I am somewhat confused over what the exact problem is here. @rdstn can you clarify the following:

However, when trying to import the following data:

<http://example-langstr.com/6> a ont:LangStringUniq; ont:uniqRandomCapitalization3 "zh-cmn-Hans-CN text"@zh-cmn-Hans-CN, "zh-yue-HK text"@zh-yue-HK .

We get validation errors, since the data is parsed together with the zh- prefix;

Specifically what I'd like to know is how you import this data, and what you mean with "is parsed together with the zh- prefix". Parsed by which component? Sorry if I'm being obtuse but I'm just a little lost in pinpointing the exact issue.

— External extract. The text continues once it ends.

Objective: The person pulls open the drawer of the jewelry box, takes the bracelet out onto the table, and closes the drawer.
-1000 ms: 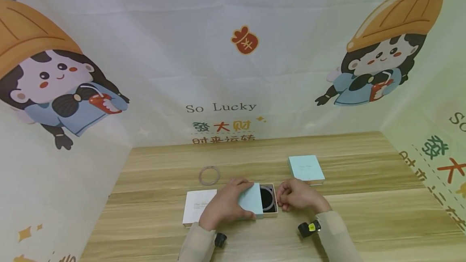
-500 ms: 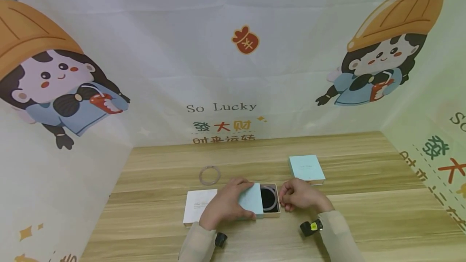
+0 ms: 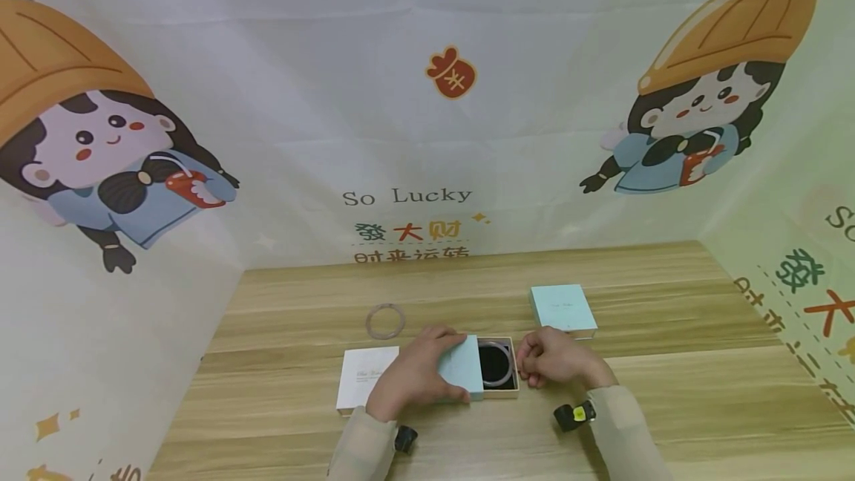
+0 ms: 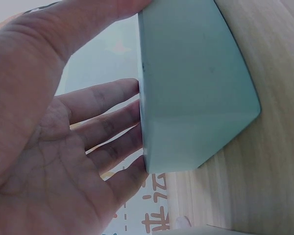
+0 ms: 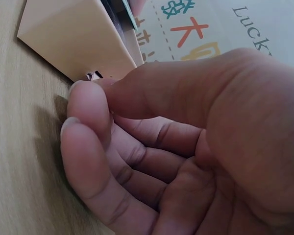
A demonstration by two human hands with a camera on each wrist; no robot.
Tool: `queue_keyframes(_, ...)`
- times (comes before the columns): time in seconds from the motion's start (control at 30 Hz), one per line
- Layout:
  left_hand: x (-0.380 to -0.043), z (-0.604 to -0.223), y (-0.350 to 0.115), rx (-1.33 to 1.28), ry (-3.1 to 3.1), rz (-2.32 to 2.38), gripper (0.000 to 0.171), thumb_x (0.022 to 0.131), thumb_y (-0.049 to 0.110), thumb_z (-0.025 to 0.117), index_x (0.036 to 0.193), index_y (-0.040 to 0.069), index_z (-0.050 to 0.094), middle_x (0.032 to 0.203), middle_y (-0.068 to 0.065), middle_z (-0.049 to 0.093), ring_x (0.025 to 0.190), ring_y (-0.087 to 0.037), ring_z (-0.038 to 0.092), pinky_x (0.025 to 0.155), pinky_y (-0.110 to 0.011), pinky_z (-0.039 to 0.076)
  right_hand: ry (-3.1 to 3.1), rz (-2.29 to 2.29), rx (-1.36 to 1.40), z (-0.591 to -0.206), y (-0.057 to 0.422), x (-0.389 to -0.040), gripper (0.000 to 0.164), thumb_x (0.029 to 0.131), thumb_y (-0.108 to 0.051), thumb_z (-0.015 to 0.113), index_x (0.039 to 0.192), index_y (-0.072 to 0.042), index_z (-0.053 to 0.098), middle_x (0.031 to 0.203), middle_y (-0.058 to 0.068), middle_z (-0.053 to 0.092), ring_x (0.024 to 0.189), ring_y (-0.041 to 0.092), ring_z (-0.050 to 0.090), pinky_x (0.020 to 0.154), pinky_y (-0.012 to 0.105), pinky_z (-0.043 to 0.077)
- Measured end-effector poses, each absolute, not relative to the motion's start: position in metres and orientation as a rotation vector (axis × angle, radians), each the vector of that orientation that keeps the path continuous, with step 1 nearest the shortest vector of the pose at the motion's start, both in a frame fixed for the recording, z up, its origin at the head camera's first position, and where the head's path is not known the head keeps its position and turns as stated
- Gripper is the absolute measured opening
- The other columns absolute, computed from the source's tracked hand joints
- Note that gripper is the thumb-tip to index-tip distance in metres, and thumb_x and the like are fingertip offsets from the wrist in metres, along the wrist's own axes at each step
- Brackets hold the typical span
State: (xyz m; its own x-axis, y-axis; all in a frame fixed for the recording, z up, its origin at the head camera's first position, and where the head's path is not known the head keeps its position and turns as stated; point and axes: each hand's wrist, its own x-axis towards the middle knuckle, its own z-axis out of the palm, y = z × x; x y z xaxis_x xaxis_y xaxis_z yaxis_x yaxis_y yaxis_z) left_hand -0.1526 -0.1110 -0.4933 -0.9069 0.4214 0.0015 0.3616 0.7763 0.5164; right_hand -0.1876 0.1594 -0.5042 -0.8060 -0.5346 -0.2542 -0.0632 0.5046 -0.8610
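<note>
My left hand [image 3: 417, 373] spans the pale blue sleeve [image 3: 462, 367] of a drawer-style jewelry box, thumb at the near side and fingers toward the far side. In the left wrist view, fingertips touch an edge of the sleeve [image 4: 196, 83]. The cream inner drawer [image 3: 501, 394] sticks out to the right, partly inside the sleeve. A pale bangle [image 3: 511, 370] lies in it on a black lining. At the drawer's right end, my right hand [image 3: 557, 358] pinches a small ribbon tab [image 5: 93, 75] between thumb and index finger; most of the tab is hidden.
Left of my left hand lies a white box [image 3: 361, 373], partly covered by that hand. Behind it a second bangle [image 3: 385, 304] rests on the wooden table [image 3: 668, 392]. Another pale blue box [image 3: 563, 306] sits behind my right hand. Printed fabric walls [image 3: 521, 132] enclose the table.
My right hand has moved slightly right, drawing the inner drawer further out of the sleeve. More of the bangle inside shows now. My left hand has stayed in place on the sleeve.
</note>
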Motion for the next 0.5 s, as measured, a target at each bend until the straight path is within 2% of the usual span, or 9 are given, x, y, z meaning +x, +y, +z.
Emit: queue_keyframes(0.5,-0.1521,-0.4927,-0.1114,0.639,2.844,0.798,0.089,0.066,0.036,0.097,0.143,0.009,0.060,0.139,-0.005,0.060,0.124,-0.023,0.056,0.100,-0.039,0.052,2.295,-1.235,-0.456,-0.5037,0.1614,-0.1862,0.006,0.088,0.005,0.060,0.087,0.002,0.065,0.074,0.007,0.066,0.061,0.013,0.063,0.058,0.028,0.057)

rdstn commented 3 years ago

No problem. It's the RIO parser. Here's the call stack to the literal creation code:

createLiteral:114, AbstractValueFactory (org.eclipse.rdf4j.model.impl)
createLiteral:65, RDFStarDecodingValueFactory (org.eclipse.rdf4j.rio.helpers)
createLiteral:197, RDFParserHelper (org.eclipse.rdf4j.rio.helpers)
createLiteral:540, AbstractRDFParser (org.eclipse.rdf4j.rio.helpers)
parseQuotedLiteral:651, TurtleParser (org.eclipse.rdf4j.rio.turtle)
parseValue:589, TurtleParser (org.eclipse.rdf4j.rio.turtle)
parseValue:56, TriGStarParser (org.eclipse.rdf4j.rio.trigstar)
parseObject:462, TurtleParser (org.eclipse.rdf4j.rio.turtle)
parseObjectList:390, TurtleParser (org.eclipse.rdf4j.rio.turtle)
parsePredicateObjectList:363, TurtleParser (org.eclipse.rdf4j.rio.turtle)
parseGraph:147, SPARQLUpdateDataBlockParser (org.eclipse.rdf4j.query.parser.sparql)
parseStatement:112, TriGParser (org.eclipse.rdf4j.rio.trig)
parse:179, TurtleParser (org.eclipse.rdf4j.rio.turtle)
parseUpdate:145, SPARQLParser (org.eclipse.rdf4j.query.parser.sparql)
parseUpdate:76, QueryParserUtil (org.eclipse.rdf4j.query.parser)
prepareUpdate:308, SailRepositoryConnection (org.eclipse.rdf4j.repository.sail)
getSparqlUpdateResult:231, StatementsController (org.eclipse.rdf4j.http.server.repository.statements)

I see that normalization appears to be disabled by default - this is why we get the un-normalized data.

I suppose that in order to ensure consistency, we need to normalize the language tags, and also set the org.eclipse.rdf4j.rio.normalize_language_tags flag to true. So, we can have one user inputing SHACL as zh-CMN-hans-cn and the other inseting data tagged as zh-cmn-hans-CN without a hitch.

barthanssens commented 3 years ago

Normalization is indeed disabled by default for performance reasons, and can be enabled via the flag you mentioned, or setting the parserconfig in code.

abrokenjester commented 3 years ago

I'm just going through the backlog and was wondering if there is a still an issue here that needs to be addressed, or if we can close this ticket?